Além dos problemas criados pelo “redistricting” e pelo “guerrymandering”, o direito dos votos das minorias tem sido atacado em diversas frentes pelos membros do Partido Republicano. Em primeiro lugar, cabe ressaltar que a votação nos Estados Unidos é realizada às terças-feiras, um dia útil, o que dificulta a participação de trabalhadores. Além disso, é frequente que nos distritos mais pobres, onde vivem majoritariamente as populações negras e latinas, a quantidade de urnas disponíveis é menor, levando à formação de longas filas, num processo que demanda horas de espera ao relento. De acordo com a CNN, analisando o caso específico da Geórgia, a partir da análise de dados coletados pela Georgia Public Broadcasting e ProPublica, constatou-se uma disparidade significativa no tempo para votar, algo que pode se contatar com o encerramento das urnas às 19:00h: o tempo médio de espera após o horário de fechamento da votação para os não-brancos se estendeu 51 minutos, enquanto que para a população branca foi de apenas seis minutos. 

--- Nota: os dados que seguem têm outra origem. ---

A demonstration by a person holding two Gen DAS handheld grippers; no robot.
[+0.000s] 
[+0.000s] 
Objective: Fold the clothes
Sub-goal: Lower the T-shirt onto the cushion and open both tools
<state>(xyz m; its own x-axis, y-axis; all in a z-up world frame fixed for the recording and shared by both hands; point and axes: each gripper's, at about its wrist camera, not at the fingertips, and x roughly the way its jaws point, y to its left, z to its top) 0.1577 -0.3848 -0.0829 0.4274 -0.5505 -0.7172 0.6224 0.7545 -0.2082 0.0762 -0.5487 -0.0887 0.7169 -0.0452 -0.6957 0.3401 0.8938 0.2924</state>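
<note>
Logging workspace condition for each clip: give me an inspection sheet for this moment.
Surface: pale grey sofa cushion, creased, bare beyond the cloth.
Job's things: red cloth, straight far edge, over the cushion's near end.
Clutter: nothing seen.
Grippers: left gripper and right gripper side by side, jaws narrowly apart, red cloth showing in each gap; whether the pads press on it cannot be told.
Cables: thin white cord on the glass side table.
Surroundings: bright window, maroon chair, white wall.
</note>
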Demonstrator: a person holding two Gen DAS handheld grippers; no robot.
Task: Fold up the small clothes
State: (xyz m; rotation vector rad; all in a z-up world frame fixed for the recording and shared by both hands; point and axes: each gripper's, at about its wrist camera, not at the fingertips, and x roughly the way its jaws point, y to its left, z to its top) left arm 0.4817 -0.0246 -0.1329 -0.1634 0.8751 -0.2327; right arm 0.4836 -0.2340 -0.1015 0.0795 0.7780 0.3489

A legislação eleitoral da Georgia é um caso paradigmático, pois vem sendo reproduzida em outros estados com maioria republicana nas Assembleias Legislativas estaduais. Essas leis visam a dificultar o voto das minorias ao limitar o voto por correspondência, ao proibir a distribuição de água ou alimentos nas filas de votação ou exigir documentação específica para os membros das minorias. Adiciona-se a isso o fato de que as pessoas que sofreram alguma condenação criminal estão proibidas de votar, o que exclui a população afro-americana e latina, cujos índices de encarceramento são superiores ao da população branca.

Concluindo, é importante prestar atenção no resultado do “redistricting”, pois ele deve impactar fortemente as eleições de novembro de 2022, podendo ameaçar a frágil maioria que os democratas mantêm nas duas Casas do Congresso. Ainda é cedo para avaliar as chances do governo Biden, cuja desaprovação, de acordo com a média de pesquisas organizada pelo FiveThirtyEight, é de 50,9%. No entanto, nesses 10 meses de governo muitas das promessas feitas à comunidade latina não se concretizaram, particularmente no que tange ao tema da imigração. Considerando que Donald Trump continua em campanha para voltar ao poder em 2024, qualquer perda de apoio junto às minorias pode comprometer as ambições dos democratas, seja em 2022, seja na reeleição.